Lo que no reputo como error sino que me parece que sea cierto que haya sido la voluntad de Dios y que Él mismo haya puesto la arqueta de los carbones en mis manos, acordándome yo hace poco que la fiesta de San Lorenzo es de aquí a dos días; y por ello, queriendo Dios que yo, al mostraros los carbones con los que fue asado, encienda en vuestras almas la devoción que en él debéis tener, no la pluma que quería sino los benditos carbones rociados con el humor de aquel santísimo cuerpo me hizo coger. Y por ello, hijos benditos, quitaos las capuchas y acercaos aquí devotamente a verlos. Pero primero quiero que sepáis que cualquiera que por estos carbones es tocado con la señal de la cruz puede vivir seguro todo el año de que no le quemará fuego que no sienta.

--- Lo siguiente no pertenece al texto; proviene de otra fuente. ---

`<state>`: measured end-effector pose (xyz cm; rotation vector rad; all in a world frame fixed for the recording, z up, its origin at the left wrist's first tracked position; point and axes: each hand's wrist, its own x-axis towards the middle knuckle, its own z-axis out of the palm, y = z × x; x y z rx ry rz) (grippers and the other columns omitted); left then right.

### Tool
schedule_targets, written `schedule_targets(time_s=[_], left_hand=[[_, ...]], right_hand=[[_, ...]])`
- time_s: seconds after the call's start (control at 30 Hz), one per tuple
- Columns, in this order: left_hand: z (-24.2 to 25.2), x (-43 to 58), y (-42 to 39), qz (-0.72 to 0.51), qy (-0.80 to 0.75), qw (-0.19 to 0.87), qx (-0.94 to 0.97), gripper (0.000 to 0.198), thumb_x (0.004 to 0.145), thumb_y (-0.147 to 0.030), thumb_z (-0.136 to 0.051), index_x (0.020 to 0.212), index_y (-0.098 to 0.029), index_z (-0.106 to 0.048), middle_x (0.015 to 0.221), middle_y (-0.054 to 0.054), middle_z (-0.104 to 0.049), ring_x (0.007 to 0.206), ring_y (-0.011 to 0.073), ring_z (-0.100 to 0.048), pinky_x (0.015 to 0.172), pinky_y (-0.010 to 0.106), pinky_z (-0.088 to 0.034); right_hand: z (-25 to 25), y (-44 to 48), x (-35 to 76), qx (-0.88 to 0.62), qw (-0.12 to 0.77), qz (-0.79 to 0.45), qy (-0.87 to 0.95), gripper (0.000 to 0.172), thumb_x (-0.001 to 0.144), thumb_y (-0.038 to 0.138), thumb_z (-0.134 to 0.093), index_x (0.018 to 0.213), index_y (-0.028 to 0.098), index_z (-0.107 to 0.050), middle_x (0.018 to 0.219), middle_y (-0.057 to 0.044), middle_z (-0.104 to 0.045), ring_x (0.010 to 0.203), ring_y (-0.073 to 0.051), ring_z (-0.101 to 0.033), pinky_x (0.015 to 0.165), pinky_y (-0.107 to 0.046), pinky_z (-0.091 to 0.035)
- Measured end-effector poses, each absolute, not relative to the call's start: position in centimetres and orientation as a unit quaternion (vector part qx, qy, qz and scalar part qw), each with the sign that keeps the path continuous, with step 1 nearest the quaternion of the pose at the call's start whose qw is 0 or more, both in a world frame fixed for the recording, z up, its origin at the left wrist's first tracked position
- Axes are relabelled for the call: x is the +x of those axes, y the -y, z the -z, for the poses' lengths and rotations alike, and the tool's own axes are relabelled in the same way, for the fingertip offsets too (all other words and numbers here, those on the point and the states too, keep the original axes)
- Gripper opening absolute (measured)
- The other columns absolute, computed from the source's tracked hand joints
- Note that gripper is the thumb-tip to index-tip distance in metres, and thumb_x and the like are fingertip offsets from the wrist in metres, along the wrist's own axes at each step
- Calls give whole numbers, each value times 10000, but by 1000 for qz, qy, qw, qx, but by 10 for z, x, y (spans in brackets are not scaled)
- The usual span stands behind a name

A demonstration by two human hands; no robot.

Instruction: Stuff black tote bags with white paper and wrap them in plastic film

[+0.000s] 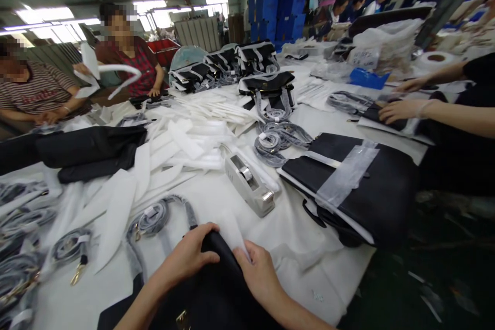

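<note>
A black handbag (216,294) with a gold clasp lies at the table's near edge, partly out of frame. My left hand (193,252) is closed around its upper edge, thumb on the near side. Between the thumb and fingers of my right hand (259,270) is a white foam strip (232,232), held against the bag's other end. A plastic-wrapped strap (154,219) runs from behind the bag, its coil tied with a white tag. Just beyond my hands stands a grey tape dispenser (249,185).
Loose white foam pieces (181,139) cover the table's middle. A black bag with clear wrap (348,185) lies to the right. Wrapped straps (71,245) lie left. Finished-looking bags (257,56) stand farther back. A co-worker's hands (406,108) work at right; two people sit across.
</note>
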<state>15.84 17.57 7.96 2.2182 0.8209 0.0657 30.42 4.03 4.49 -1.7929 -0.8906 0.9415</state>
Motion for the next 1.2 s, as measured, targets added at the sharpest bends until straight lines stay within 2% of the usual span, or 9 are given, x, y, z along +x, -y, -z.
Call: schedule_targets(time_s=[0.1, 0.17, 0.4, 0.6, 0.77, 0.83, 0.97, 1.03, 1.2], left_hand=[[-74, 147, -167, -55, -324, 366, 870, 127, 796, -192, -602, 915, -216, -564, 860, 1, -633, 824, 194, -599, 761, 321, -482], [-64, 136, -154, -125, -326, 326, 879, 50, 847, -212, -567, 896, -220, -559, 879, 20, -621, 851, 201, -590, 770, 331, -480], [-34, 117, -124, -270, -366, 281, 845, 97, 929, -232, -468, 963, -240, -559, 876, 32, -592, 850, 197, -591, 766, 342, -502], [-42, 122, -137, -239, -359, 301, 850, 108, 921, -242, -466, 885, -232, -567, 866, 32, -563, 831, 185, -597, 757, 324, -514], [-66, 124, -164, -150, -274, 340, 887, 96, 873, -144, -482, 832, -212, -536, 1324, 98, -502, 1115, 204, -553, 943, 354, -466], [-79, 127, -173, -89, -232, 364, 898, 105, 856, -123, -490, 801, -212, -489, 1389, 84, -473, 1181, 200, -513, 961, 339, -447], [-98, 135, -179, -5, -187, 366, 912, 149, 805, -83, -485, 780, -223, -441, 1099, 28, -631, 972, 175, -555, 843, 310, -461], [-96, 135, -177, -12, -174, 358, 917, 189, 775, -32, -430, 767, -221, -432, 975, 12, -629, 869, 164, -542, 789, 302, -453], [-67, 119, -164, -116, -148, 313, 931, 252, 782, 17, -338, 789, -206, -456, 1116, 73, -580, 988, 184, -521, 829, 326, -451]], right_hand=[[-42, -37, 303, -730, 457, -359, 359, 355, 876, 453, -458, 717, 166, -592, 628, 1, -539, 618, -159, -484, 546, -247, -371], [-41, -34, 302, -730, 469, -351, 352, 389, 886, 496, -443, 731, 170, -587, 626, 0, -535, 614, -156, -474, 550, -247, -373], [-48, -35, 298, -738, 432, -350, 383, 303, 891, 378, -435, 671, 187, -521, 580, 24, -449, 572, -138, -430, 534, -251, -313], [-52, -45, 304, -723, 354, -367, 467, 255, 865, 237, -422, 614, 202, -446, 559, 25, -446, 566, -138, -446, 533, -254, -281], [-47, -45, 303, -724, 348, -363, 472, 240, 876, 254, -418, 643, 204, -448, 579, 22, -459, 573, -139, -445, 543, -256, -286], [-45, -42, 300, -731, 371, -351, 453, 251, 892, 291, -408, 664, 203, -463, 577, 27, -450, 567, -139, -441, 549, -260, -293], [-43, -36, 298, -741, 390, -337, 431, 262, 896, 332, -412, 680, 204, -485, 555, 35, -425, 539, -138, -424, 535, -269, -285], [-44, -35, 297, -744, 388, -333, 430, 260, 898, 335, -413, 694, 203, -503, 549, 35, -422, 532, -140, -420, 531, -275, -282], [-46, -34, 297, -729, 397, -354, 430, 265, 913, 333, -411, 752, 193, -568, 557, 29, -455, 530, -139, -442, 531, -273, -303]])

Y luego que hubo dicho así, cantando un laude de San Lorenzo, abrió la arqueta y mostró los carbones, los cuales luego de que un rato la estúpida multitud hubo mirado con reverente admiración, con grandísimo ruido de pies todos se acercaron a fray Cebolla, y dando mayores limosnas de lo que acostumbraban, que les tocase con ellos le rogaban todos. Por la cual cosa, fray Cebolla, cogiendo aquellos carbones en la mano, sobre sus camisolas blancas y sobre los jubones y sobre los velos de las mujeres comenzó a hacer las cruces mayores que le cabían, afirmando que cuanto se gastaban al hacer aquellas cruces lo crecían después en la arqueta, como él había experimentado muchas veces. Y de tal guisa, no sin grandísima utilidad suya, habiendo cruzado a todos los certaldeños, por su rápida invención se burló de aquellos que, quitándole la pluma, habían querido burlarse de él. Los cuales, estando en su sermón y habiendo oído el extraordinario remedio encontrado por él, y cómo se las había arreglado y con qué palabras, se habían reído tanto que habían creído que se les desencajaban las mandíbulas; y luego de que se hubo ido el vulgo, yendo a él, con la mayor fiesta del mundo lo que habían hecho le descubrieron y luego le devolvieron su pluma, la cual al año siguiente le valió no menos que aquel día le habían valido los carbones.